Тренев шел за нею, горько упрекая себя, что не скрыл своих чувств, и ему хотелось не то ломать руки, не то рвать волосы, не то ударить ее изо всех сил. И последнее желание было нестерпимо и ужасно: сколько раз оно прорывалось, и какая жалость к ней, какое презрение к себе было потом.
— Господи… И когда же конец этому? — вскрикнул он, не зная, что говорить, боясь уже каждого своего слова.
Холодное жестокое лицо с заплаканными чужими глазами повернулось к нему.
— Не беспокойся, скоро! — со страшной ненавистью сказала она.
Что-то оборвалось в груди Тренева. Этой угрозы, которой он боялся, которой не верил ни на одну минуту, он не переносил. Чувствуя, что еще мгновение, и он ударит жену, Тренев быстро повернулся, рванул себя за волосы и выбежал из комнаты.
В саду было светло и жарко. На дереве синели сливы и, казалось, нежились сладострастно и томно. Тихая жизнь шла в высокой траве. Какая-то толстая букашка в жестком камергерском мундирчике, тяжело переваливаясь, ползла вверх по травинке и все обрывалась и падала. Минуту она лежала неподвижно, ошеломленная таким неожиданным исходом своего похождения, потом осторожно шевелилась, пробуя, не сломано ли что, решительно расправляла фалдочки и опять терпеливо, со странным упорством, ползла вверх.
Тренев сидел на скамейке, смотрел на букашку, а в голове его, черные и разорванные, как дым, неслись мысли.
Сколько раз он давал себе слово быть твердым и жестоким до конца. Смутно, но радостно рисовалась перед ним новая жизнь на свободе. Грезились молодые, белокурые, чернокудрые, нежные женщины, к которым он будет подходить, как пчела к цветку, легко и радостно, без страха выпивая наслаждение и уходя дальше, вольный, как ветер в поле.
Бесконечно широк мир, и радость в нем — голубое море. Со страстью, с безумным восторгом мечтал Тренев о свободе. Безнадежно, как вечный каторжник. И сколько раз она была уже близка.

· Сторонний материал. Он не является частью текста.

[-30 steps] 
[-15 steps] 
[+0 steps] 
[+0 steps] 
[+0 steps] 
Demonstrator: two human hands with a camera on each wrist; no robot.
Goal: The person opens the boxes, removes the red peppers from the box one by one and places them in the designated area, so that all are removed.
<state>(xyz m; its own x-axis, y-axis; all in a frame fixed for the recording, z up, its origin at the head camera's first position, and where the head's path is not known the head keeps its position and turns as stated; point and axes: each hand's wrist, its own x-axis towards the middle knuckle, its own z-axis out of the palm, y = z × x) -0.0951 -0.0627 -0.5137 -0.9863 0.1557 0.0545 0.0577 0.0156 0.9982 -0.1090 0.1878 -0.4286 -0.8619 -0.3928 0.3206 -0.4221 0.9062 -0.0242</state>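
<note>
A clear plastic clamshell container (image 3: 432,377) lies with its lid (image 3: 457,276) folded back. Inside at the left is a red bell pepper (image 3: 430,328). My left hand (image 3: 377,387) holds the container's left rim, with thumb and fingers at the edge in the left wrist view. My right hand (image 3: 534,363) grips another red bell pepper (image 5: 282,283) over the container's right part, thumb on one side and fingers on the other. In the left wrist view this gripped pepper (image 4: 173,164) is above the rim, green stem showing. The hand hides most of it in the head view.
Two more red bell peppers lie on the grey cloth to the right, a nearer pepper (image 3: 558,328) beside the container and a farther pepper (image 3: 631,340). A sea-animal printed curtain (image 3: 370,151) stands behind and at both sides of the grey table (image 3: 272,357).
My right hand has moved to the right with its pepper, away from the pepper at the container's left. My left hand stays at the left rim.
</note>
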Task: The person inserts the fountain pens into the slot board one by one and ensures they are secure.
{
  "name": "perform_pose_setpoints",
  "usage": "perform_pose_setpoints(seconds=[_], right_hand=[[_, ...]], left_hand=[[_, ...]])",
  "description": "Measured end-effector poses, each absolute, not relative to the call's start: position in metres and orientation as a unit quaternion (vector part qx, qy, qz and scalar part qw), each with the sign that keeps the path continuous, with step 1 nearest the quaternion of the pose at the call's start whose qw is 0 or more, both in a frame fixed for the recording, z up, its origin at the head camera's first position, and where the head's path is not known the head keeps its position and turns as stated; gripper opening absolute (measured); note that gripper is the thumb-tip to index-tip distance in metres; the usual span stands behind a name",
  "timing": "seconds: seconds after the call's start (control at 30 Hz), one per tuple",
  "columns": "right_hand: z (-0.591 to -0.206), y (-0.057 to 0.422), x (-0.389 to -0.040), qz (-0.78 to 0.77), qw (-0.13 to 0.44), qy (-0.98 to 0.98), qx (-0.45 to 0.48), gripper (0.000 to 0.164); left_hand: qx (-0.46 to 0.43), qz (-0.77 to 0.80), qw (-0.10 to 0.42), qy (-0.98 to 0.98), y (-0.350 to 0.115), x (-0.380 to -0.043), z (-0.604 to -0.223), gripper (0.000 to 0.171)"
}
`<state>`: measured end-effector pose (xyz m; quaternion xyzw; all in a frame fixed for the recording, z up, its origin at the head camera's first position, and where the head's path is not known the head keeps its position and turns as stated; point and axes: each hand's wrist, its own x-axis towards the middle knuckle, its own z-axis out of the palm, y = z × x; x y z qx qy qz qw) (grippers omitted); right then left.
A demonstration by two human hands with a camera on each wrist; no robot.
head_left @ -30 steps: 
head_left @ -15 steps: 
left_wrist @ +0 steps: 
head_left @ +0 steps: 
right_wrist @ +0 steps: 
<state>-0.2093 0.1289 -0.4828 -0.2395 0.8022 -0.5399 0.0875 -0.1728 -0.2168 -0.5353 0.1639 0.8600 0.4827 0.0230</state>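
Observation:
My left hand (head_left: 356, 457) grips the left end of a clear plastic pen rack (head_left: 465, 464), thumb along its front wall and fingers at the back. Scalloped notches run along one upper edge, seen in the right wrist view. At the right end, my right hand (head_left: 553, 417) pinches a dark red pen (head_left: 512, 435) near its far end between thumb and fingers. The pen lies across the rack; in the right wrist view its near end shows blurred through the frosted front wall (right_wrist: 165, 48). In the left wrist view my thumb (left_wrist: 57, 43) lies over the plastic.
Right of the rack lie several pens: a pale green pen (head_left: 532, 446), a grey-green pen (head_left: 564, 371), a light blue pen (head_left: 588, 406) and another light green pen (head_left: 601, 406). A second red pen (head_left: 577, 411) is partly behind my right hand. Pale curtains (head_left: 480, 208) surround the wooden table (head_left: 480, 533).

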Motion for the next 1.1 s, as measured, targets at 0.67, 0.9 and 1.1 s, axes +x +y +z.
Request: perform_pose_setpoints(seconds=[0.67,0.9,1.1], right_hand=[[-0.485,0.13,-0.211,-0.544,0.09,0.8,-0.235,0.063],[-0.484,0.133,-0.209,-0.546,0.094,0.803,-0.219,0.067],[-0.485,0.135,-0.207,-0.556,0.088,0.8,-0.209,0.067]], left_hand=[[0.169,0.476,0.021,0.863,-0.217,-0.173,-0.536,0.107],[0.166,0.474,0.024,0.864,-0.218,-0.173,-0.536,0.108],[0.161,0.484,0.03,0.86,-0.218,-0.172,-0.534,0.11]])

Сколько раз после этих ужасных, бессмысленных сцен, во время которых два любящих человека старались как можно больнее оскорбить друг друга, вызвать ненависть, причинить нестерпимое страдание становилось ясно, что еще одно, последнее слово, и станет, наконец, невозможно, и они разойдутся. Каждый в свою сторону, чтобы взять от жизни свою полную долю счастья. Но слово это никогда не было сказано: когда разлука становилась уже почти фактом, когда в комнатах, среди разбросанных чемоданов и выдвинутых ящиков комодов уже холодом веяла пустота оконченной жизни, эта проклятая и милая любовь вдруг опять загоралась жгучим пламенем. Нестерпимо было представить себе, что они уже чужие люди, что десять лет, прожитых вместе, с общими горестями и радостями, уже ненужное воспоминание, и вот завтра они уже будут далеко, далеко друг от друга, и никогда один не будет иметь никакой доли жизни другого. Жалость терзала сердце, и за последним словом «прощай» начинались слезы, трогательные пожелания счастья, мольбы о прощении, поцелуи, и примирение сливало их тела в бурном, одуряющем приливе страсти. Тела свивались в самых утонченных, беззаветных ласках, и губы, мокрые от слез, казались огненными. Потом наступало нежное, влюбленное чувство.
— Отчего мы ссоримся? — говорила она, прижимаясь к нему своим мягким трепетным телом.
И Тренев успокаивал ее, говорил, что это только временное безумие, и казалось, что это действительно так, что теперь все кончено, и жизнь пойдет обновленная, светло и радостно, полная ласки и любви. Несколько дней, иногда недель, проходило, как в первые дни любви, и ему казалось, что десять лет совместной жизни — сон, а она та же молодая влюбленная женщина, из-за которой он когда-то столько страдал, ссорился с родными, мечтал и плакал.